» Problem requirements: The entries follow. Copy every line in which "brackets" appears.

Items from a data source
=-=-=

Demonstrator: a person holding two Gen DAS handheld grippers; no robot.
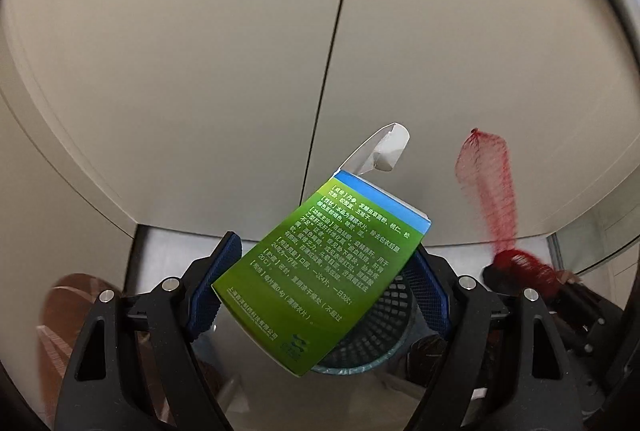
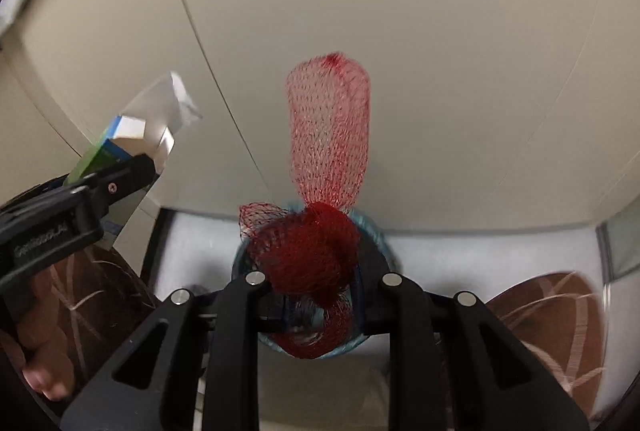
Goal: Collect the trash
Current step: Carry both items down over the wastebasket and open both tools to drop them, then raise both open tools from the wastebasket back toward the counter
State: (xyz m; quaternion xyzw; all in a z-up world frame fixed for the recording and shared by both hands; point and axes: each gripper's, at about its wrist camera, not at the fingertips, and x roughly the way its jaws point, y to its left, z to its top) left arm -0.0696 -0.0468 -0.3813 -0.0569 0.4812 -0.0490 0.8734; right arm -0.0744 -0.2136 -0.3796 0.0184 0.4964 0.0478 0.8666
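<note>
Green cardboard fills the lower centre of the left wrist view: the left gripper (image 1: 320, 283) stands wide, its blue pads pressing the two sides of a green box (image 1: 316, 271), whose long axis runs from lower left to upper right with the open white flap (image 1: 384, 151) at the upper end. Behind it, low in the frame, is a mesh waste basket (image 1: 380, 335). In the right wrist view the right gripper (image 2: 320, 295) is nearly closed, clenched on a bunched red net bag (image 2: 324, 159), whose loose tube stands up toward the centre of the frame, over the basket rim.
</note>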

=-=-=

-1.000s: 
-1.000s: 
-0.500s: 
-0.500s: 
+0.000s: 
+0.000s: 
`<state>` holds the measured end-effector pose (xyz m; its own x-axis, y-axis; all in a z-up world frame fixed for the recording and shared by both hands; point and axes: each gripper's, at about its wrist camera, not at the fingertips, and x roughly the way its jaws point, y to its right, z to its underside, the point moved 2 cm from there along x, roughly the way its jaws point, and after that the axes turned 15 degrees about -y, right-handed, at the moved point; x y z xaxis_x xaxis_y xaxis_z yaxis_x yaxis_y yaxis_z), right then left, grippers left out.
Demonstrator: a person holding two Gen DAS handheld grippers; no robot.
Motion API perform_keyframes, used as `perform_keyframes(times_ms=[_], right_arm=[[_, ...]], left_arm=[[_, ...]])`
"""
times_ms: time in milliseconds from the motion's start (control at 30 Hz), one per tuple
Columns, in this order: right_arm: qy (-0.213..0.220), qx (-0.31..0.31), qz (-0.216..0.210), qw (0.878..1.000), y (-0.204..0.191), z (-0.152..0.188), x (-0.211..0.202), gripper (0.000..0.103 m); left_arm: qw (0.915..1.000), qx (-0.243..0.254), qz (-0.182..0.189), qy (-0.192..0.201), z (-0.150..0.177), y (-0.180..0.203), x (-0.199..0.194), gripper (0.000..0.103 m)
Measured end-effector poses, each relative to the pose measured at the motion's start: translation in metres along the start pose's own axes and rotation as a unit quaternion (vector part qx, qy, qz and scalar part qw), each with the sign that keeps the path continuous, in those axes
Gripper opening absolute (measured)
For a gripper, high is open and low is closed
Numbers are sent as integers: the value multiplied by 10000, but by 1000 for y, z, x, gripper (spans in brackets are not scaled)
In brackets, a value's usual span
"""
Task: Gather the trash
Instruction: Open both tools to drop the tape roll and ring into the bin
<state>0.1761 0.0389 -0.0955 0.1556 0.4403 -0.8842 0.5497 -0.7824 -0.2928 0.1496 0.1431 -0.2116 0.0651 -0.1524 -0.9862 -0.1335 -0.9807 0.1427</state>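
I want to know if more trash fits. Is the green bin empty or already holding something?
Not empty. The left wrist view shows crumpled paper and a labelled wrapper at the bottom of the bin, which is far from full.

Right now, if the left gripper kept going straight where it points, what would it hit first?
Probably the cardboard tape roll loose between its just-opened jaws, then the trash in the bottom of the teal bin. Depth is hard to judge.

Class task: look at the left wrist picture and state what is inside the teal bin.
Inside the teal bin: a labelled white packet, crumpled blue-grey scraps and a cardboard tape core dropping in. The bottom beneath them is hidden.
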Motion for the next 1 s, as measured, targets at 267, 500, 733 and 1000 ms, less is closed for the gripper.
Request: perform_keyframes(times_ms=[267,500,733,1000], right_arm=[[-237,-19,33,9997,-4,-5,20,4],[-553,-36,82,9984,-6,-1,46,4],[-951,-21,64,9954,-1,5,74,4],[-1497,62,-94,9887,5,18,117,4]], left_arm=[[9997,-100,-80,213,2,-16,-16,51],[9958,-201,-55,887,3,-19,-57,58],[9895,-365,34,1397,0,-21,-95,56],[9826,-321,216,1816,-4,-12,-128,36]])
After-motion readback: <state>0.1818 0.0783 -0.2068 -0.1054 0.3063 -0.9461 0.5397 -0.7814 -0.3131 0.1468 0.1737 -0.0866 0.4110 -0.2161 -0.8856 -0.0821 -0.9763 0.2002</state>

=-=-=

» Problem solution:
Numbers are sent as integers: the value multiplied by 10000, but by 1000 for y, z, x, gripper (spans in brackets are not scaled)
In brackets, a value's usual span

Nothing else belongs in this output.